> [What is required] From the entries below, return only the lines starting at the one that contains "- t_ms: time" and ending at the one that contains "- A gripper", exactly as they stand.

Records drawn from a dataset:
---*---

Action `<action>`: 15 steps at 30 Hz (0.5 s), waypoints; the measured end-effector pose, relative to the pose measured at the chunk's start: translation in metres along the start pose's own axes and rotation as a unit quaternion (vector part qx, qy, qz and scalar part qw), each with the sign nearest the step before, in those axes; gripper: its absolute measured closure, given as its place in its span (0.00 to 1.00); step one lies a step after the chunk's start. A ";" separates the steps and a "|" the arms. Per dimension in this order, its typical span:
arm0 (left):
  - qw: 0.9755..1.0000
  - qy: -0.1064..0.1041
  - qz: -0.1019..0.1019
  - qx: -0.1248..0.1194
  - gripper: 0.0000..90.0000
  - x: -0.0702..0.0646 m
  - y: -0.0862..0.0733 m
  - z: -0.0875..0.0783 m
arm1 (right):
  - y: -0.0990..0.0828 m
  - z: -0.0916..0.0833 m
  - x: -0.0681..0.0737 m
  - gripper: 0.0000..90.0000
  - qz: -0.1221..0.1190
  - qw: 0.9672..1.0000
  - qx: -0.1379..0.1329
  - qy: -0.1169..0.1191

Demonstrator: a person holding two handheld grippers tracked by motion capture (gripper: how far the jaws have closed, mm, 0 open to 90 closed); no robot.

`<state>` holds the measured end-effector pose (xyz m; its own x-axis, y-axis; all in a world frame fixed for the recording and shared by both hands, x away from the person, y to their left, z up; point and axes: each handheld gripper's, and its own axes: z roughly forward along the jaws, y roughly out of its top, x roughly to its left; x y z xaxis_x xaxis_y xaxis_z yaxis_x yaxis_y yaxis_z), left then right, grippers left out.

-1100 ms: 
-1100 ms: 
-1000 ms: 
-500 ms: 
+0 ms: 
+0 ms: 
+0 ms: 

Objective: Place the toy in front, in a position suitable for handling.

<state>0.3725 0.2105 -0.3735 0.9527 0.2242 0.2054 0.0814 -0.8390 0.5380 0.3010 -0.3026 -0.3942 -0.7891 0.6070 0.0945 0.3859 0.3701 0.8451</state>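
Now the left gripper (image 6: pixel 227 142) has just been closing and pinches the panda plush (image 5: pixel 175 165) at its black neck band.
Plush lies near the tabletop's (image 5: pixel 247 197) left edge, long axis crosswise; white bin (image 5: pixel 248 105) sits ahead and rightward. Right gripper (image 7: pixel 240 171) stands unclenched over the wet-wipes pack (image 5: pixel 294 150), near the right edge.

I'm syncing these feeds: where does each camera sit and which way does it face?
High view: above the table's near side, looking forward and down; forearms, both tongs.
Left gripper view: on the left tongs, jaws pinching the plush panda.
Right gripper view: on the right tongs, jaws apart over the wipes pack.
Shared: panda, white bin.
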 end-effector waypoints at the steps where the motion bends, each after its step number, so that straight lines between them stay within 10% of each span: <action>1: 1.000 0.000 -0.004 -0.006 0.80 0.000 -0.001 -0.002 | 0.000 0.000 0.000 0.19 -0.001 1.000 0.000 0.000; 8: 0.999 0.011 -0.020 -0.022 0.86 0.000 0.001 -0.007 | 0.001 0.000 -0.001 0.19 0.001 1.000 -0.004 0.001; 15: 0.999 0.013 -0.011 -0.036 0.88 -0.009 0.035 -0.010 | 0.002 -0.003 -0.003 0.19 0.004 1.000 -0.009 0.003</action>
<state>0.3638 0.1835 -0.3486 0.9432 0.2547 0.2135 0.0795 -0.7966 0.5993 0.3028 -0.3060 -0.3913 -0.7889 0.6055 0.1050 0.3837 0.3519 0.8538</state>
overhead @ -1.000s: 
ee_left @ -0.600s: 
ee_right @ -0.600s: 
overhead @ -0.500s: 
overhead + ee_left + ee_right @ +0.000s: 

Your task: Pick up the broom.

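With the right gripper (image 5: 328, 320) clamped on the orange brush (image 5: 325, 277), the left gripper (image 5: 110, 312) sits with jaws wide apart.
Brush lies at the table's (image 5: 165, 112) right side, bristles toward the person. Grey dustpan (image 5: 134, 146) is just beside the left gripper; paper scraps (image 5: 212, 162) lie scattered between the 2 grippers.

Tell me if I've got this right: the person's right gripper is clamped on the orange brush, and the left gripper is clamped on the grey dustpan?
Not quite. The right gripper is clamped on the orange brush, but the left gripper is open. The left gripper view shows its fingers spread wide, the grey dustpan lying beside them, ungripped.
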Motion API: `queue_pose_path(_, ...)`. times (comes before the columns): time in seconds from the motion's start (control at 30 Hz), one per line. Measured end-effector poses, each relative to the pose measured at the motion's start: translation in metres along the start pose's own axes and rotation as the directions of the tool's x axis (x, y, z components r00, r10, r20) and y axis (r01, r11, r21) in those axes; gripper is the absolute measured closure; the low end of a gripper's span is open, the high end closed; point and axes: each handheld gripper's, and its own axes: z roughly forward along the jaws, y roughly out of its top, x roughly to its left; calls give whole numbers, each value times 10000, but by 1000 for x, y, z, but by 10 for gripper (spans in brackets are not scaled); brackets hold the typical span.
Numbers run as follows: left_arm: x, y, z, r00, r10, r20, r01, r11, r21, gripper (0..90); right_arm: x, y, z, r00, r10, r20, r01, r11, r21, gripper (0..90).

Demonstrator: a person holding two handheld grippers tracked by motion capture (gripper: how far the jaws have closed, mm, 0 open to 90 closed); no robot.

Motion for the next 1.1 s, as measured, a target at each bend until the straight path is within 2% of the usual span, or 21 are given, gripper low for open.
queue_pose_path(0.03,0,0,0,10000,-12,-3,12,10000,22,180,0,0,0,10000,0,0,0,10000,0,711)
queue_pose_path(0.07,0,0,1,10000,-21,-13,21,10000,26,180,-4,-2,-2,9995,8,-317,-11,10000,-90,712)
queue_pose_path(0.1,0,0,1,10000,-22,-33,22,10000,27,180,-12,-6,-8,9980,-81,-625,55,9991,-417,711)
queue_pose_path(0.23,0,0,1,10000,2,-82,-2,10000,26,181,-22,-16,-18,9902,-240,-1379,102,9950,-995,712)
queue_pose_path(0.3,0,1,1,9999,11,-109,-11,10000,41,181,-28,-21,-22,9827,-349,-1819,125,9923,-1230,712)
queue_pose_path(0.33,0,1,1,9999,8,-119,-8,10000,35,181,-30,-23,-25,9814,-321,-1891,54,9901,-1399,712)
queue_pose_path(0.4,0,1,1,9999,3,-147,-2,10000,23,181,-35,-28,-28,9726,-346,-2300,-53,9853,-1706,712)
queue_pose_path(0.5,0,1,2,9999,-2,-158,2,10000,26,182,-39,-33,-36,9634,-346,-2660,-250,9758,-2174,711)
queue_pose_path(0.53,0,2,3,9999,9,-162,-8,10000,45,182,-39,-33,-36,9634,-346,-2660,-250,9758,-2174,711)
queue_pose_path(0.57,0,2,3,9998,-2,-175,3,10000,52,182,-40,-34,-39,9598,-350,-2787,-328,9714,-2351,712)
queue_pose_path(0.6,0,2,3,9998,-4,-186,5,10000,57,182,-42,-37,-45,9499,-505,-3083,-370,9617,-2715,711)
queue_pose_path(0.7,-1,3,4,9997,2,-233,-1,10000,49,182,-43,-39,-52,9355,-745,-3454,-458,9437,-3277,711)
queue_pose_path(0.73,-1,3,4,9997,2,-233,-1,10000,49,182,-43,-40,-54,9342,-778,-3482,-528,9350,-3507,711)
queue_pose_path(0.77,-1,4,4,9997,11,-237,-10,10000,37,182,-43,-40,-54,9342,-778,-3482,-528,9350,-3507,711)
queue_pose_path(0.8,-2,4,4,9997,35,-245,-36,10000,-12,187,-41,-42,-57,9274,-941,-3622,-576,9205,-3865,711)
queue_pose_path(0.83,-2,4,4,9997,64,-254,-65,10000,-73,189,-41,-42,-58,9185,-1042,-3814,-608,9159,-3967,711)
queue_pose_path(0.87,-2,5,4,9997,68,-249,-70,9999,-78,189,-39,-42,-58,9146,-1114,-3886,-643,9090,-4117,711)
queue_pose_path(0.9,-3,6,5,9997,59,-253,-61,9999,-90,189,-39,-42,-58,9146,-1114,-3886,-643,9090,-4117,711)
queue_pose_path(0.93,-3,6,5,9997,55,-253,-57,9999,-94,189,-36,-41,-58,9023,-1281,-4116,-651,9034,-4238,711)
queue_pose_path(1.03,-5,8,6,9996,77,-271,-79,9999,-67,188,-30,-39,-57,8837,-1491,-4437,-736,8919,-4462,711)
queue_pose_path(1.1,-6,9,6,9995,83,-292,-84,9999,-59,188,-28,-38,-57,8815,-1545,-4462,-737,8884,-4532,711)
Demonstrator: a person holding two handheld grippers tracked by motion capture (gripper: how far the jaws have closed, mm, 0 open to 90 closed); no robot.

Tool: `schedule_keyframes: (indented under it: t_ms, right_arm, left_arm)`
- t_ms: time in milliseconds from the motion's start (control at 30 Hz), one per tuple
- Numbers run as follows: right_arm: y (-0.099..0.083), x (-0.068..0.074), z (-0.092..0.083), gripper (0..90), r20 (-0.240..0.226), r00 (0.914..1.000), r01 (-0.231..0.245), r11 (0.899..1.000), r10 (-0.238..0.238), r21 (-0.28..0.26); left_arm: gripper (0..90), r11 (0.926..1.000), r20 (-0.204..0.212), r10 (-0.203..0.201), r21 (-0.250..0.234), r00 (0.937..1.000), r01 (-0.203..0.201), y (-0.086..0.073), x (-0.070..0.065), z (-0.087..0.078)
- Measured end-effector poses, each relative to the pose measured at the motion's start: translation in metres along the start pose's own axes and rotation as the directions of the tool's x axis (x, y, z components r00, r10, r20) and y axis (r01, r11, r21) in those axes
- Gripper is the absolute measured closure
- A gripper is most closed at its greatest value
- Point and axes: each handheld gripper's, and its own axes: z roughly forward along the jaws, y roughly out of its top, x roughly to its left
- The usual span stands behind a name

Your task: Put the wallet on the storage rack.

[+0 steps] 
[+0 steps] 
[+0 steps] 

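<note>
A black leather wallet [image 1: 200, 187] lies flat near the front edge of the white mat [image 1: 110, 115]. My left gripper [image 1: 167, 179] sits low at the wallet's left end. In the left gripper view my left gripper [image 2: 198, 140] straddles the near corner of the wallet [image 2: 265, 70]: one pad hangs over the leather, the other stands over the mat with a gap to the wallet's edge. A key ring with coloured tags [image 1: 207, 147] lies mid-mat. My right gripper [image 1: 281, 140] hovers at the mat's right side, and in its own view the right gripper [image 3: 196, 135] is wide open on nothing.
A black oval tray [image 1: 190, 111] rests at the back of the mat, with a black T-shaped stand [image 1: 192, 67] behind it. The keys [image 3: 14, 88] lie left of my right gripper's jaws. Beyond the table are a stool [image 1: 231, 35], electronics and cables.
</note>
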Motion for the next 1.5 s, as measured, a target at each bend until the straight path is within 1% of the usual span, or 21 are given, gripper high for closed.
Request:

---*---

> [Written solution]
- t_ms: time in milliseconds from the motion's start (control at 30 Hz), one per tuple
- Numbers run as follows: right_arm: y (-0.099..0.083), x (-0.068..0.074), z (-0.092..0.083), gripper (0..90), r20 (-0.240..0.226), r00 (0.914..1.000), r01 (-0.231..0.245), r11 (0.899..1.000), r10 (-0.238..0.238), r21 (-0.28..0.26); left_arm: gripper (0..90), r11 (0.926..1.000), r20 (-0.204..0.212), r10 (-0.203..0.201), r21 (-0.250..0.234), r00 (0.937..1.000), r01 (-0.203..0.201), y (-0.086..0.073), x (-0.070..0.065), z (-0.087..0.078)
- Measured end-effector poses, each relative to the pose measured at the motion's start: translation in metres along the start pose's own axes and rotation as the directions of the tool's x axis (x, y, z components r00, r10, r20) and y axis (r01, r11, r21) in those axes
- Gripper is the absolute measured closure
- A gripper is most closed at its greatest value

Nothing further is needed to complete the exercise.